Samples for endogenous metabolite analyses were prepared according to the procedure described for bacteriophage infection. Following 30-min incubation at 30 °C with tested bacteriophage, 1 × 109 bacterial cells were harvested by centrifugation (2000 × g, 10 min, 4 °C). To release metabolites from E. coli cells, the cold methanol extraction method (Maharjan and Ferenci 2003) was used with some modifications. Briefly, the obtained pellet was suspended in 1 ml of 50% cold (−20 °C) methanol (Merck, Darmstadt, Germany). After rapid mixing, the sample was frozen in liquid nitrogen, and then thawed on a dry ice. The freeze-thaw cycle was performed 3 times in order to permeabilize the cells, and then the mixture was centrifuged (16,000 × g, 10 min, 4 °C). The supernatant was transferred to a new tube and stored in dry ice. The pellet was suspended in 0.5 ml of 50% cold (−20 °C) methanol, intensively mixed, frozen in liquid nitrogen, and then thawed on a dry ice. The procedure of freeze-thawing was repeated 3 times. Following the centrifugation (16,000 × g, 10 min, 4 °C), the first and second extracts were combined in a new tube. Finally, the samples were concentrated for 4–6 h in the vacuum centrifugation at 30 °C to approximately 40 μl. Finally, samples from three biological replicates were pooled into two groups.

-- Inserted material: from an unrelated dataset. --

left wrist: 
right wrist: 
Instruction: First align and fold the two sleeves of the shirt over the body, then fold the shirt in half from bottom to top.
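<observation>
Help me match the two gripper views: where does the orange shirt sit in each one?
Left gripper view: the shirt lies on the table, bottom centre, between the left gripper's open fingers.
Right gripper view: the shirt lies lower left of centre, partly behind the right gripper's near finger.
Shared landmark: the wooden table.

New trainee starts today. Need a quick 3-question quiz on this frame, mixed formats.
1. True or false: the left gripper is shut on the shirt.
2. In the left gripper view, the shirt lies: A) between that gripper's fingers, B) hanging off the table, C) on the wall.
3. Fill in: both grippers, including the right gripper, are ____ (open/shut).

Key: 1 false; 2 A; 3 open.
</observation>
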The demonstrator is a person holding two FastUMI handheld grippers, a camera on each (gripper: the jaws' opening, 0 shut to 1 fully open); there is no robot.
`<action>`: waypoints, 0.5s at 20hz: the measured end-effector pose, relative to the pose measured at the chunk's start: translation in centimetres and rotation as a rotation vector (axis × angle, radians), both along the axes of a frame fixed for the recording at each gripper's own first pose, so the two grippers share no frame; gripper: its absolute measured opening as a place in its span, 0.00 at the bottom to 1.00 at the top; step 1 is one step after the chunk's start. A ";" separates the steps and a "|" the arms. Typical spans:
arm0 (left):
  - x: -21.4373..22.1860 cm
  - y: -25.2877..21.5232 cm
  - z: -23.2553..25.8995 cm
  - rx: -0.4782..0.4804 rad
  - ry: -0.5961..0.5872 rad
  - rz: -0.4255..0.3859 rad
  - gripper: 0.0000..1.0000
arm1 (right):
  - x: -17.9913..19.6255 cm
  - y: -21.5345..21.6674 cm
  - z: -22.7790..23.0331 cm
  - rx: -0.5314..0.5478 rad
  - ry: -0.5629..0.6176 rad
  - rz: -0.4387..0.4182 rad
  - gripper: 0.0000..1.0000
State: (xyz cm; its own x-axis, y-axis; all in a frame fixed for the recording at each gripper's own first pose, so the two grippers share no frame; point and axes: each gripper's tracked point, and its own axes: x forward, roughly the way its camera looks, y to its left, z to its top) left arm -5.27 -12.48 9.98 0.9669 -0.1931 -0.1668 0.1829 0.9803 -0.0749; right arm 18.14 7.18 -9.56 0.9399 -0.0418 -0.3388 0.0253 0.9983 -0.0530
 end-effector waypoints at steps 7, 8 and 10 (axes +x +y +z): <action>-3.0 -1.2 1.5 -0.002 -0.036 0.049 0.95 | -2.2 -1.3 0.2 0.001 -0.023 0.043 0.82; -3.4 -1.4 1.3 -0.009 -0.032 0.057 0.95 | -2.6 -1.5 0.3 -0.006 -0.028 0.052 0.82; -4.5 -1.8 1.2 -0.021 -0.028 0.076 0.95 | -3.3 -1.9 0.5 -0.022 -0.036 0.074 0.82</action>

Absolute IDQ® p180 kit plates (Biocrates Life Science, Innsbruck, Austria) were used for the quantification of amino acids, biogenic amines, acylcarnitines, and hexoses in prepared samples. The analysis has been carried out commercially by Biocrates Life Science (Innsbruck, Austria). The fully automated assay was based on phenylisothiocyanate (PITC) derivatization in the presence of internal standards, followed by flow injection analysis-tandem mass spectrometry (FIA-MS/MS; for the analysis of acylcarnitines and hexoses) and liquid chromatography-tandem mass spectrometry (LC-MS/MS; for the analysis of amino acids and biogenic amines) using 4000 QTRAP® (AB Sciex, Darmstadt, Germany) and a Xevo TQ-S micro (Waters, Vienna, Austria) instrument with an electrospray ionization (ESI) source. The experimental metabolomic measurement technique was described previously (Ramsay et al. 2005a, 2005b). Data were quantified using a mass spectrometry software (Sciex Analyst® and Waters MassLynx™) and imported into Biocrates MetIDQ™ software for further analysis.

Statistical analyses

Each experiment was repeated 3 or 4 times. Variation among biological replicates was presented as error bars indicating the standard deviation (SD). Comparison of two average values was performed by using Student’s t-test and the significance differences were marked by asterisks as follows: p < 0.05 (*), p < 0.01 (**), or p < 0.001 (***).

Data availability

Row data of transcriptomic (microarray), proteomic, and metabolomic analyses are presented in the supplementary materials, as Table S1, Table S2, and Table S3, respectively.